St. Mary’s hosted a special pilgrimage service for Heindl and his family, with fellowship and refreshments afterward.

During the first two decades of the 1900s, Heick worked to form Roman Catholic churches and schools for blacks in Vicksburg, Jackson, Meridian and Greenville, as well as the first seminary in Mississippi to train blacks for the priesthood. The work was controversial, sometimes dangerous for Heick, who persisted despite threats to his life and attempted intimidation, because of his belief that black children should have access to good schools.

“That was the way he was raised in his Catholic faith,” Heindl said. “It ran deep in his family. His sister had a son who also became a priest in Germany.”

“I really think he should be canonized,” said the Rev. Malcolm O’Leary, pastor of St. Mary’s, which continues to serve a predominantly black congregation and includes parishioners who attended St. Mary’s Catholic School, closed in 1964 when the city’s Catholic schools were integrated. “He had to be a saint to do what he did.”

Heick was raised in Alteglofsheim, a city in east-central Bavaria. He was baptized in the church where Heindl and his family still worship, and his descendants live in the farmhouse where Heick and his six sisters grew up. Heick’s father planned for him to take over the farm, and was dismayed when he announced his plan to become a priest, Heindl said.

After his ordination, Heick celebrated the first Mass and offered the first Holy Communion of his priesthood in the small Alteglofsheim church, but his vocation led him to Chicago in November 1900. His religious order, the Society of the Divine Word, sent him to Merigold, in the Mississippi Delta, in July 1905.

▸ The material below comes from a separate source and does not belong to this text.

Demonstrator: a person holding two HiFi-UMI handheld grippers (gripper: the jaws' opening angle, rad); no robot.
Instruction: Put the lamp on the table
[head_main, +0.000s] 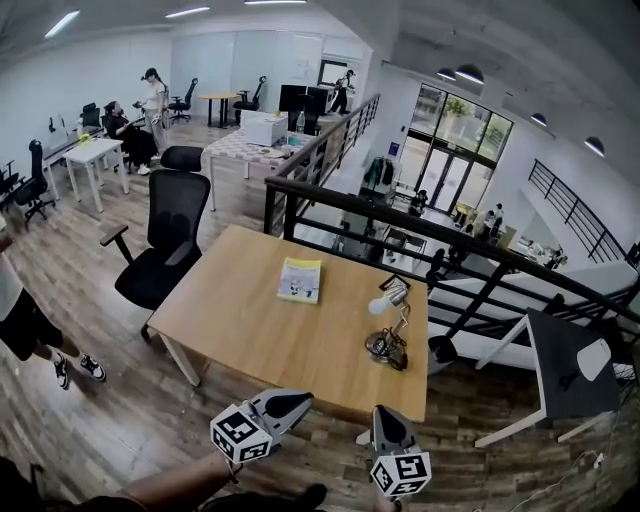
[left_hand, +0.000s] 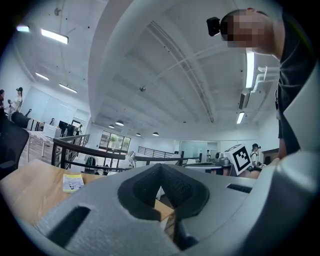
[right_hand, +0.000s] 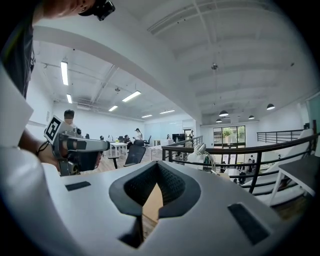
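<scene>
**Q:** Finger state, both sides?

**A:** I read the left gripper (left_hand: 161, 167) with its jaws together and nothing between them. Same entry for the right gripper (right_hand: 159, 167): jaws together, empty.

**Q:** What lies ahead of the fingers?

**A:** Both pairs point over the near edge of the wooden table (head_main: 270, 330). The lamp (head_main: 388, 325) stands on it, straight ahead of my right fingers and apart from them, close to the table's right edge. A yellow booklet (head_main: 300, 279) lies flat ahead of my left fingers, further out than the lamp.

**Q:** Beyond that?

**A:** A black office chair (head_main: 165, 250) stands off to the left of the left fingers, beside the table. A black railing (head_main: 400, 228) runs past the table's far edge.
</scene>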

Mississippi was considered a mission area for the church, its diocese centered in Natchez, writes church historian Michael V. Namorato in “The Catholic Church in Mississippi, 1911-1984.” Natchez had the sole black Catholic church in the state at the time. Building schools — for both blacks and whites — was a form of spiritual outreach, but also helped the state’s many Protestants “gain a more personal and firsthand look at who and what Catholics were and did and what they believed in and did,” Namorato writes.

Heick’s work in Merigold was cut short, however, when he tried to settle a dispute that had already caused one man to be severely beaten. Heick’s life was threatened. Friends concealed him in an ambulance, took him to Greenville and put him on a steamship to Vicksburg.

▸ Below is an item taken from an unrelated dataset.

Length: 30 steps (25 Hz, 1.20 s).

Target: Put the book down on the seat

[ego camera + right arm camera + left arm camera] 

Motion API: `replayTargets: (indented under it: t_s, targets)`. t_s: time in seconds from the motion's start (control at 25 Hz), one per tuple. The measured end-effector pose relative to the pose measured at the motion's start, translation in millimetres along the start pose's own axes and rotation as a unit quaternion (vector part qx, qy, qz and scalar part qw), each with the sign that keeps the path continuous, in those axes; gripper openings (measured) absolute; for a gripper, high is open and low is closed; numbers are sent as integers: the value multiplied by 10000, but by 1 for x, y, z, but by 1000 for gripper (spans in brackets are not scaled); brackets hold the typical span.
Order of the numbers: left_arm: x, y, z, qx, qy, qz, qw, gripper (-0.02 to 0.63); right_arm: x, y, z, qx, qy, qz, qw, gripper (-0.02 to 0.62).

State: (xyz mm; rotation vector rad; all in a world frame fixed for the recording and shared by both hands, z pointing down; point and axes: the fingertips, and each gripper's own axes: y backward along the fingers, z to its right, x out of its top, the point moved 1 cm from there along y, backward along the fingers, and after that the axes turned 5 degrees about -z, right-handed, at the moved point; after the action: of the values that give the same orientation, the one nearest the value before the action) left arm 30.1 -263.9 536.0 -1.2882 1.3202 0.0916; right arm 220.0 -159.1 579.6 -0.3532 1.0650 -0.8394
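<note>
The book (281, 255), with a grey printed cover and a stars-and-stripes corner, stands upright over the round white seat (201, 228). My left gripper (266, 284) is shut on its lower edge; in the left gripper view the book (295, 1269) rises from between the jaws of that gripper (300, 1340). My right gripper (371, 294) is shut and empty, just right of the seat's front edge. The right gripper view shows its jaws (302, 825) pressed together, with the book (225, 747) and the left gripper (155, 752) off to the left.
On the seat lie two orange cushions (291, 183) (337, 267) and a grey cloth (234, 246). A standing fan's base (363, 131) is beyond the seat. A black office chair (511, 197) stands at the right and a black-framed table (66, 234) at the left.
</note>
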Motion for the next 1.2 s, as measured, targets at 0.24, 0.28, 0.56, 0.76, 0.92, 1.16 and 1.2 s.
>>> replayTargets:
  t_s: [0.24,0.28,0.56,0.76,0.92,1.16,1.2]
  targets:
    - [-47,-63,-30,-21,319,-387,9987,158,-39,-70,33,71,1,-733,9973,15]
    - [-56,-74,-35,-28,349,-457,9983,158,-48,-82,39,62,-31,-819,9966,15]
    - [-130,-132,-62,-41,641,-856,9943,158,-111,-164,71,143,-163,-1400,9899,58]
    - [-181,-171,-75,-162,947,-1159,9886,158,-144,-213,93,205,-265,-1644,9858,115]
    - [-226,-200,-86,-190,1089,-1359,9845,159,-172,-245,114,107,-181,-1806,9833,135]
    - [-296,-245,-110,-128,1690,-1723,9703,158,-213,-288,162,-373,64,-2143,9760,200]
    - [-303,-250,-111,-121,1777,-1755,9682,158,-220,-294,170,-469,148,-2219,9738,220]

Within six months, Heick had founded St. Mary’s, celebrating the first Mass there on Feb. 2, 1906. The school opened that September.

“The main thing was that he wanted a higher level of education for blacks in Mississippi,” O’Leary said. “His work also served as a challenge to local school authorities. They had to raise the level of education for the blacks.”

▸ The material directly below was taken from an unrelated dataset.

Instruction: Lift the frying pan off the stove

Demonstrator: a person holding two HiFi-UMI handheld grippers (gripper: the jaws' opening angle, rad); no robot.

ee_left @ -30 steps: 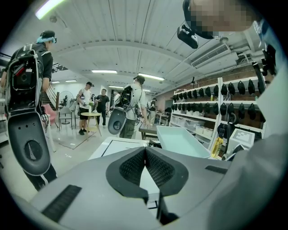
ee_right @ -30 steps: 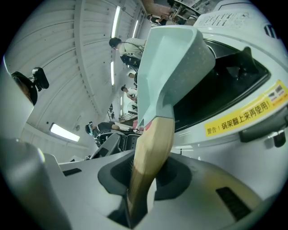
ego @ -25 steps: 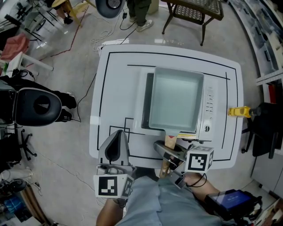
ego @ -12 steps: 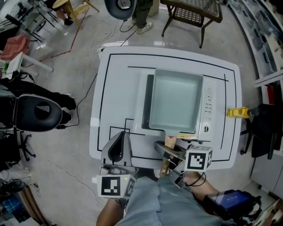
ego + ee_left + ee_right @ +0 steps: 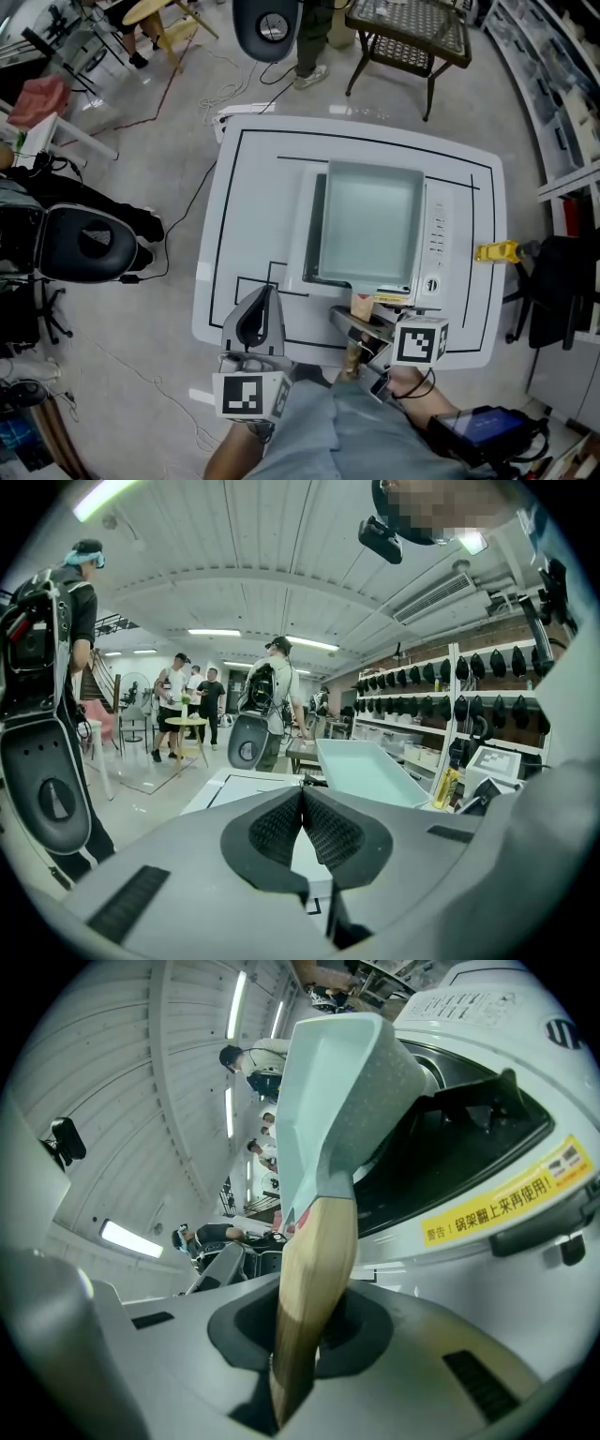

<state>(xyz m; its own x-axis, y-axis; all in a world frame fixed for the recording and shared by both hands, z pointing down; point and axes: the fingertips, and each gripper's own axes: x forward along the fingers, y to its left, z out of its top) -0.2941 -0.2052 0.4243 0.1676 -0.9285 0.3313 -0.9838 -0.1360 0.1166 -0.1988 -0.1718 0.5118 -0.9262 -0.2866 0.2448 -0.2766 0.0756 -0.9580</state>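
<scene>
A pale green square frying pan rests over the black top of a white stove on the white table. Its wooden handle points toward me. My right gripper is shut on that handle; in the right gripper view the handle runs between the jaws of the right gripper, with the pan beyond. I cannot tell whether the pan touches the stove. My left gripper hangs shut and empty over the table's near edge, left of the handle; its pads meet.
A yellow object sticks out at the table's right edge. A black office chair stands to the left, a wicker table beyond the far edge. People stand in the background of the left gripper view. Cables lie on the floor.
The head view has drifted, so the table sits slightly lower in frame. The right gripper stays on the handle, and the left gripper has barely moved.
</scene>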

Parishioner Evelyn Floyd, St. Mary’s class of 1940, is believed to be the oldest living graduate of the school. Students were not taught about Heick’s role in its founding, she said, but should have been. “If it hadn’t been for him we wouldn’t have all of this,” she said.

From Vicksburg, Heick went on to found Holy Ghost Catholic Church and school in Jackson in 1908, St. Joseph church and school in Meridian in 1910, and Sacred Heart church and school in Greenville in 1913, all serving blacks.

He also helped establish the first seminary to train blacks for the priesthood in Greenville in 1920. The school was moved to Bay St. Louis in 1923 when Delta residents objected to white nuns helping in a school with young black men, O’Leary said.

The 10-day pilgrimage has taken Heindl and his family first to Techny, Ill., where Heick is buried and to Vicksburg.

 This weekend they are in Jackson, helping Holy Ghost celebrate its centennial. Then they will visit the Meridian and Greenville churches and perhaps get to Bay St. Louis before heading back home, Heindl said.

“It was a very great moment for all of us,” Heindl said of his visit to St. Mary’s. He presented O’Leary and the parishioners of St. Mary’s with a white candle featuring a color image of the Alteglofsheim church, along with a number of photographs of Heick, his German home, grave site and other scenes.

“Father Heick certainly left his spirit in this church,” O’Leary told the Heindls. “As you visit the places he started, I hope you return home with a sense of the great love and spirit of Father Heick.”